Organizational conditions consist of two secondary factors: firm size and managers’ risk appetite. While technological advancements have the potential to “reinvent organizations,” they can also be influenced or even reshaped by countervailing organizational factors [26]. Research on the factors affecting the application of technological innovation typically emphasizes organizational and managerial levels, including the resources and capabilities of the organization and the structure of its executive team [27]. Among these factors, firm size and managers’ risk appetite are two of the most significant and quantifiable indicators. Drawing from the resource-based view, the adequacy of internal resources and the ability to transform heterogeneous resources are crucial for the effective implementation of digital transformation strategies [28]. According to Brickley et al., the level of risk appetite and support from corporate executives significantly influence the execution of major strategic initiatives and related projects. Managers with a higher level of risk appetite tend to increase capital expenditures and R&D investments, subsequently enhancing the efficiency of capital allocation and fostering a conducive environment for digital innovation activities [29].

Environmental conditions consist of two secondary factors: digital financial inclusion and government support intensity. The macro-environment can significantly affect the process of organizational transformation and upgrading. The notion of digital financial inclusion was initially introduced by the United Nations in 2005, and in 2016, the G20 established the G20 High-level Principles for Digital Financial Inclusion to advance global digital financial inclusion efforts. Digital financial inclusion refers to the application of emerging digital technologies to traditional financial activities, enhancing the optimal allocation of financial resources and improving the efficiency of financial service provision [30]. This inclusivity can effectively mitigate the property rights and scale biases present in traditional financial resource allocation, thereby increasing inclusivity and accessibility for disadvantaged financing groups, alleviating financing constraints, and promoting digital technological innovation activities [31]. The study conducted by Wu et al. Fiscal expenditure on science and technology possesses innovative targeting capabilities and demonstrates that fiscal science and technology expenditures can drive the digital transformation of enterprises by improving their financial health and enhancing their innovative capacity [17]. Pharmaceutical manufacturing enterprises that receive government subsidies and technological support can build a positive reputation, thereby attracting external investments. Additionally, such support allows these enterprises to diversify the risks associated with digital transformation and improve their innovation efficiency.

Research methodology and data construction

Research methodology

Qualitative comparative analysis (QCA).

This study employs fuzzy set qualitative comparative analysis (fsQCA) to investigate the various pathways influencing the digital transformation of pharmaceutical manufacturing enterprises, that is, do “different paths” lead to “the same destination”? By contrast with regression methods that isolate the effects of variables, this set-theoretic approach identifies causal configurations via Boolean minimization and incorporates counterfactual reasoning to clarify complex causal mechanisms [32]. QCA is categorized into three types based on data characteristics: crisp-sets QCA (csQCA), multi-value QCA (mvQCA), and fuzzy-sets QCA (fsQCA). In contrast to csQCA and mvQCA, which rely on binary or discrete categorical data, fsQCA permits continuous membership scores (ranging from 0 to 1) for both antecedent conditions and outcomes. effectively addressing the limitations of prior methods in capturing nuanced differences in condition intensities and outcome complexities.

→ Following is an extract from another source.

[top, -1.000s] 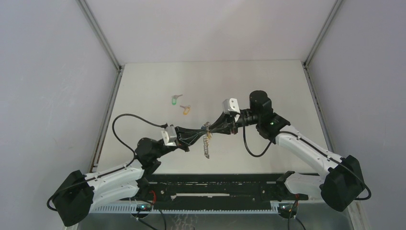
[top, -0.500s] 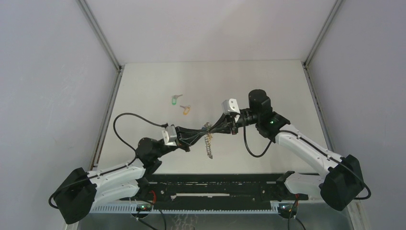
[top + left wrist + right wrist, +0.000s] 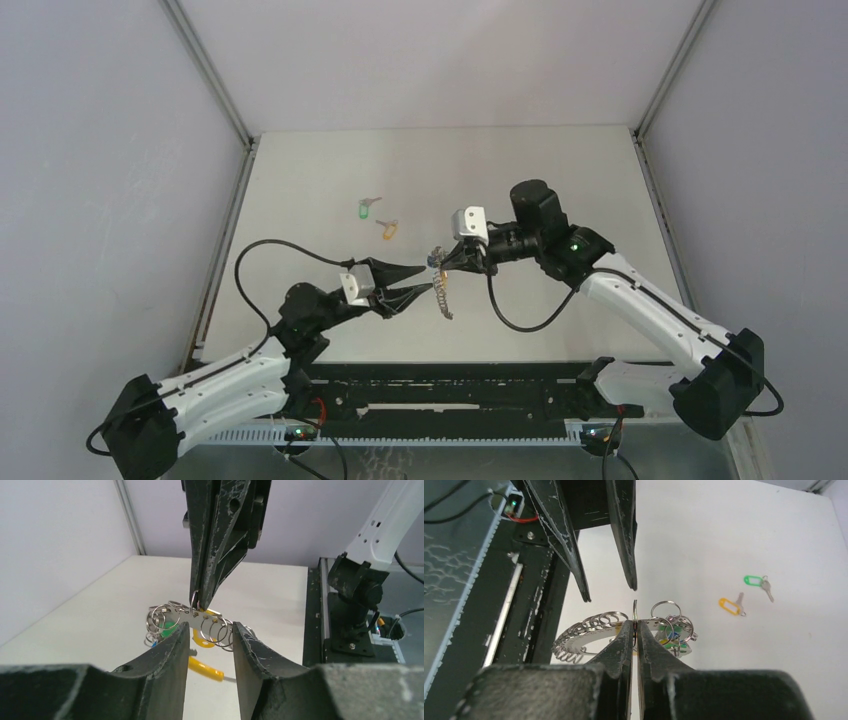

Benefits of employing the fsQCA methodology. First, fsQCA could analyze the interdependence of antecedents and elucidate how various elements collaborate to facilitate digital transformation. Traditional regression-based methods frequently neglect nonlinear interactions and configuration effects. Second, fsQCA enables systematic cross-case comparisons across sample sizes to maintain a degree of external generalizability for the empirical results [33]. Third, fsQCA can analyze the condition configurations that result in the emergence and cessation of outcomes, offering pragmatic help for pharmaceutical businesses in selecting the suitable conversion pathway through exemplary case analysis.

Propensity Score Matching (PSM).

The Propensity Score Matching (PSM) approach is employed to investigate whether digital transformation, achieved through different paths, enhances the efficiency of enterprises, that is, whether “different paths” will produce “the same results”? PSM is a statistical technique commonly employed in observational studies within the field of economic management, the objective is to estimate the causal effect of a specific treatment while controlling for confounding variables [34]. In this study, PSM constructs a control group of pharmaceutical manufacturing enterprises with non-high-level digital transformation that closely resemble the main characteristics of the high-level transformation enterprises (treatment group). After matching, the control group serves as a ‘counterfactual’ for the treatment group, allowing for a comparison of the performance differences between the two groups following the high-level digital transformation. This methodology effectively addresses endogenous selection bias and unobserved heterogeneity while mitigating model specification errors and finite-sample biases inherent in conventional regression analyses.

Samples and data.

This research focuses on Chinese A-share listed pharmaceutical companies, utilizing data from 2017 to 2022. To ensure data quality, samples with ST, *ST status, abnormal financial data, or missing information were excluded, resulting in a final sample of 217 listed pharmaceutical companies. The data sources for this study include the China Stock Market & Accounting Research (CSMAR) Database, the WIND Database, the China National Research Data Service Platform (CNRDS), the China Science and Technology Statistical Yearbook, various regional statistical yearbooks, and the Digital Financial Inclusion Index published by the Institute of Digital Finance at Peking University.

Measurement of condition.

Digital transformation (DT): According to the “White Paper on China’s Digital Economy,” various industries in China intensified their exploration of novel organizational models integrating digital technologies in 2017. Consequently, the measurement interval for assessing the DT level of Chinese pharmaceutical manufacturing enterprises is defined as 2017–2021. As a critical corporate strategy, the characteristics of digital transformation are likely to be reflected in the comprehensive and directive annual reports of enterprises, where the terminology used serves as a mirror, reflecting both the strategic orientation of the enterprise and its aspirations for the future [7,35]. Therefore, extracting the frequency of words related to “digital transformation” from the annual reports of pharmaceutical-listed companies to delineate their degree of digital transformation represents a scientific and feasible approach. This study employs textual analysis to quantify the degree of DT within the pharmaceutical manufacturing sector. Given the right-skewed distribution of the data, a natural logarithm transformation is applied after adding 1 to ensure statistical appropriateness.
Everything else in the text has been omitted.